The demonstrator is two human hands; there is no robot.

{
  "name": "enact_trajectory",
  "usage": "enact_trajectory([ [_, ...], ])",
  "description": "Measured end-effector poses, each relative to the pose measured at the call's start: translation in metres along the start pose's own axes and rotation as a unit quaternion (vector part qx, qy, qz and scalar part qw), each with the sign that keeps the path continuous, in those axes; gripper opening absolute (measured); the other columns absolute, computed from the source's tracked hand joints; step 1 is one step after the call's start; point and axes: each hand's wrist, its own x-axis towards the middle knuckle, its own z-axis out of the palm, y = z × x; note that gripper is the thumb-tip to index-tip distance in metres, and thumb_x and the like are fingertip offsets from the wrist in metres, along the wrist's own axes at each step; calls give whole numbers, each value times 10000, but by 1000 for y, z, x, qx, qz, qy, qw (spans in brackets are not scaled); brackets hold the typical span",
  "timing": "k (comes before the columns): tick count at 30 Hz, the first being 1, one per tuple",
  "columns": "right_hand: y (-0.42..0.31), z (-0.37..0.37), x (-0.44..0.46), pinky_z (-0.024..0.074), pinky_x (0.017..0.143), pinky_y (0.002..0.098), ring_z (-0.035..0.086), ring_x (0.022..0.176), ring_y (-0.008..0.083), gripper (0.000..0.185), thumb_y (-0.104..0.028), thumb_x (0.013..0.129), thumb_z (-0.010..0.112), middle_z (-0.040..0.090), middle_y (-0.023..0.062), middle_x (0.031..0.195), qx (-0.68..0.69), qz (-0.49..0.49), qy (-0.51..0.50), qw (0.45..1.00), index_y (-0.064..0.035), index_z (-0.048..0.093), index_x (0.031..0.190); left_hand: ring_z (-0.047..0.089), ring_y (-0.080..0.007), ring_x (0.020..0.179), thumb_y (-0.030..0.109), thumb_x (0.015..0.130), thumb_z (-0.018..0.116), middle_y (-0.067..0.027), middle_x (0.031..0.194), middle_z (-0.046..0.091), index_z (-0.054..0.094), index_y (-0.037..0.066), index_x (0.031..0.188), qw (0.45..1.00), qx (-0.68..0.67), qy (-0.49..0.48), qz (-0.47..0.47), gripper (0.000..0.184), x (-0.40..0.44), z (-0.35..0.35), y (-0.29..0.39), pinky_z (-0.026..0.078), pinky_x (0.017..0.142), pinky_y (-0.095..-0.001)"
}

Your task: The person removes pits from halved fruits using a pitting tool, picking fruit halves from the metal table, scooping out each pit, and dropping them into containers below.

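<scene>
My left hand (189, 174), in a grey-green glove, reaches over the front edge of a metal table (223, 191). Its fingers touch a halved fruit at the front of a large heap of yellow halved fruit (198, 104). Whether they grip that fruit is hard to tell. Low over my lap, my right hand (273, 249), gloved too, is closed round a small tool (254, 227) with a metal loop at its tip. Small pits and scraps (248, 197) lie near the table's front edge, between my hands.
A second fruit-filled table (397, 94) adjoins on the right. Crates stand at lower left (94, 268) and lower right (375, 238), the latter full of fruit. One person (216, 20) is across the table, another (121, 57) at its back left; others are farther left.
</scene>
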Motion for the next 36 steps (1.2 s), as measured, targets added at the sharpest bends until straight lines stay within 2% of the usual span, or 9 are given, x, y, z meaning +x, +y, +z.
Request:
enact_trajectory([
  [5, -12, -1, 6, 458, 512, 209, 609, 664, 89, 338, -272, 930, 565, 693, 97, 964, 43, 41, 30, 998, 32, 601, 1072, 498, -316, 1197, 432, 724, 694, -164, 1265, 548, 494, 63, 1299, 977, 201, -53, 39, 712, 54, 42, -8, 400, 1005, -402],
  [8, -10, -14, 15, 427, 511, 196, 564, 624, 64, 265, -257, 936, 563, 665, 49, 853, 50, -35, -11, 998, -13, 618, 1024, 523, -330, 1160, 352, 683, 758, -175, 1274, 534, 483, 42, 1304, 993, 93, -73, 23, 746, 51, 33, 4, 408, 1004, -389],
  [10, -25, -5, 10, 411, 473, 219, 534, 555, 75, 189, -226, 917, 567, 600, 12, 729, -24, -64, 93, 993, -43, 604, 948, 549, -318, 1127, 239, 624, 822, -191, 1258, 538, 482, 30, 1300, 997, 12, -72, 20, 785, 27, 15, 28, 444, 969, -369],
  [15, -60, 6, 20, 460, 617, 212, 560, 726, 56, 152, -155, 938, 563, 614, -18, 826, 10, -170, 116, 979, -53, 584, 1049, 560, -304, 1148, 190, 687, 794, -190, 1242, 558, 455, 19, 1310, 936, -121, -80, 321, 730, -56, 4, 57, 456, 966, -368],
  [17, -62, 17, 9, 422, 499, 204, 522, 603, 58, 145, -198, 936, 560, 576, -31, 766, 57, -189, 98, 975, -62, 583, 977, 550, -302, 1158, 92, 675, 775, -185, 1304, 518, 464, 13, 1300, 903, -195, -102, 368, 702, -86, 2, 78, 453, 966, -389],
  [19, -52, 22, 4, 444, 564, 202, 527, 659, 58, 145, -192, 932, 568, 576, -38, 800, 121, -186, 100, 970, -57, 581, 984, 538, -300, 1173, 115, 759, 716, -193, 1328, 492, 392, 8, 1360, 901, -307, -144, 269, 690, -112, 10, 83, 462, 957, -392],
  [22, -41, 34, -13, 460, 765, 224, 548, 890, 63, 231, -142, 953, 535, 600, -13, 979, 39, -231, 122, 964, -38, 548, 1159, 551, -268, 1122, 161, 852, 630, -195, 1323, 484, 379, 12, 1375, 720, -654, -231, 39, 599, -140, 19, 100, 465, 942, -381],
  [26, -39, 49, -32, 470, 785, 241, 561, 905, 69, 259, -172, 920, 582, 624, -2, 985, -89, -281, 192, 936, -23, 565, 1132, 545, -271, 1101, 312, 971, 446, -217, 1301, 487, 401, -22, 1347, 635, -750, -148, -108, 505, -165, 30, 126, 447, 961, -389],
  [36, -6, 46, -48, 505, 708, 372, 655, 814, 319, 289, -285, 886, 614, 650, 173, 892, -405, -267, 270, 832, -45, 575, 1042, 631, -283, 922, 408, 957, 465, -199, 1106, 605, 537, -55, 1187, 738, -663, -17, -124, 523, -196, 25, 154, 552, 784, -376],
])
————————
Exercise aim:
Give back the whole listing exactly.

Solution:
The demonstrator is two human hands; there is no robot.

{
  "name": "enact_trajectory",
  "usage": "enact_trajectory([ [_, ...], ])",
  "description": "Measured end-effector poses, each relative to the pose measured at the call's start: translation in metres along the start pose's own axes and rotation as a unit quaternion (vector part qx, qy, qz and scalar part qw), each with the sign that keeps the path continuous, in those axes; gripper opening absolute (measured); the other columns absolute, computed from the source's tracked hand joints; step 1 is one step after the call's start; point and axes: each hand's wrist, its own x-axis towards the middle knuckle, its own z-axis out of the palm, y = z × x; note that gripper is the thumb-tip to index-tip distance in metres, and thumb_x and the like are fingertip offsets from the wrist in metres, along the wrist's own axes at each step; calls give whole numbers, each value times 10000, but by 1000 for y, z, x, qx, qz, qy, qw (spans in brackets are not scaled); brackets hold the typical span",
  "timing": "k (comes before the columns): tick count at 30 Hz, the first being 1, one per tuple",
  "columns": "right_hand: y (-0.42..0.31), z (-0.37..0.37), x (-0.44..0.46), pinky_z (-0.024..0.074), pinky_x (0.017..0.143), pinky_y (0.002..0.098), ring_z (-0.035..0.086), ring_x (0.022..0.176), ring_y (-0.008..0.083), gripper (0.000..0.185), thumb_y (-0.104..0.028), thumb_x (0.013..0.129), thumb_z (-0.010..0.112), middle_z (-0.040..0.090), middle_y (-0.023..0.062), middle_x (0.031..0.195), qx (-0.68..0.69), qz (-0.49..0.49), qy (-0.51..0.50), qw (0.45..1.00), index_y (-0.064..0.035), index_z (-0.048..0.093), index_x (0.031..0.190); left_hand: ring_z (-0.047..0.089), ring_y (-0.080..0.007), ring_x (0.020..0.179), thumb_y (-0.030..0.109), thumb_x (0.015..0.130), thumb_z (-0.018..0.116), middle_y (-0.067..0.027), middle_x (0.031..0.194), middle_z (-0.046..0.091), index_z (-0.054..0.094), index_y (-0.037..0.066), index_x (0.031..0.188), qw (0.45..1.00), qx (-0.68..0.67), qy (-0.49..0.48), qz (-0.47..0.47), gripper (0.000..0.184), x (-0.40..0.44), z (-0.35..0.35), y (-0.29..0.39), pinky_z (-0.026..0.078), pinky_x (0.017..0.142), pinky_y (-0.095..-0.001)"
}

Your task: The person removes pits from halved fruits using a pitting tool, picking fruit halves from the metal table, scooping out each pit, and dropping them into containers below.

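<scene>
My left hand (189, 174), in a grey-green glove, reaches over the front edge of a metal table (223, 191). Its fingers touch a halved fruit at the front of a large heap of yellow halved fruit (198, 104). Whether they grip that fruit is hard to tell. Low over my lap, my right hand (273, 249), gloved too, is closed round a small tool (254, 227) with a metal loop at its tip. Small pits and scraps (248, 197) lie near the table's front edge, between my hands.
A second fruit-filled table (397, 94) adjoins on the right. Crates stand at lower left (94, 268) and lower right (375, 238), the latter full of fruit. One person (216, 20) is across the table, another (121, 57) at its back left; others are farther left.
</scene>
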Motion for the next 36 steps (1.2 s), as measured, targets added at the sharpest bends until straight lines stay within 2% of the usual span, or 9 are given, x, y, z meaning +x, +y, +z.
Request:
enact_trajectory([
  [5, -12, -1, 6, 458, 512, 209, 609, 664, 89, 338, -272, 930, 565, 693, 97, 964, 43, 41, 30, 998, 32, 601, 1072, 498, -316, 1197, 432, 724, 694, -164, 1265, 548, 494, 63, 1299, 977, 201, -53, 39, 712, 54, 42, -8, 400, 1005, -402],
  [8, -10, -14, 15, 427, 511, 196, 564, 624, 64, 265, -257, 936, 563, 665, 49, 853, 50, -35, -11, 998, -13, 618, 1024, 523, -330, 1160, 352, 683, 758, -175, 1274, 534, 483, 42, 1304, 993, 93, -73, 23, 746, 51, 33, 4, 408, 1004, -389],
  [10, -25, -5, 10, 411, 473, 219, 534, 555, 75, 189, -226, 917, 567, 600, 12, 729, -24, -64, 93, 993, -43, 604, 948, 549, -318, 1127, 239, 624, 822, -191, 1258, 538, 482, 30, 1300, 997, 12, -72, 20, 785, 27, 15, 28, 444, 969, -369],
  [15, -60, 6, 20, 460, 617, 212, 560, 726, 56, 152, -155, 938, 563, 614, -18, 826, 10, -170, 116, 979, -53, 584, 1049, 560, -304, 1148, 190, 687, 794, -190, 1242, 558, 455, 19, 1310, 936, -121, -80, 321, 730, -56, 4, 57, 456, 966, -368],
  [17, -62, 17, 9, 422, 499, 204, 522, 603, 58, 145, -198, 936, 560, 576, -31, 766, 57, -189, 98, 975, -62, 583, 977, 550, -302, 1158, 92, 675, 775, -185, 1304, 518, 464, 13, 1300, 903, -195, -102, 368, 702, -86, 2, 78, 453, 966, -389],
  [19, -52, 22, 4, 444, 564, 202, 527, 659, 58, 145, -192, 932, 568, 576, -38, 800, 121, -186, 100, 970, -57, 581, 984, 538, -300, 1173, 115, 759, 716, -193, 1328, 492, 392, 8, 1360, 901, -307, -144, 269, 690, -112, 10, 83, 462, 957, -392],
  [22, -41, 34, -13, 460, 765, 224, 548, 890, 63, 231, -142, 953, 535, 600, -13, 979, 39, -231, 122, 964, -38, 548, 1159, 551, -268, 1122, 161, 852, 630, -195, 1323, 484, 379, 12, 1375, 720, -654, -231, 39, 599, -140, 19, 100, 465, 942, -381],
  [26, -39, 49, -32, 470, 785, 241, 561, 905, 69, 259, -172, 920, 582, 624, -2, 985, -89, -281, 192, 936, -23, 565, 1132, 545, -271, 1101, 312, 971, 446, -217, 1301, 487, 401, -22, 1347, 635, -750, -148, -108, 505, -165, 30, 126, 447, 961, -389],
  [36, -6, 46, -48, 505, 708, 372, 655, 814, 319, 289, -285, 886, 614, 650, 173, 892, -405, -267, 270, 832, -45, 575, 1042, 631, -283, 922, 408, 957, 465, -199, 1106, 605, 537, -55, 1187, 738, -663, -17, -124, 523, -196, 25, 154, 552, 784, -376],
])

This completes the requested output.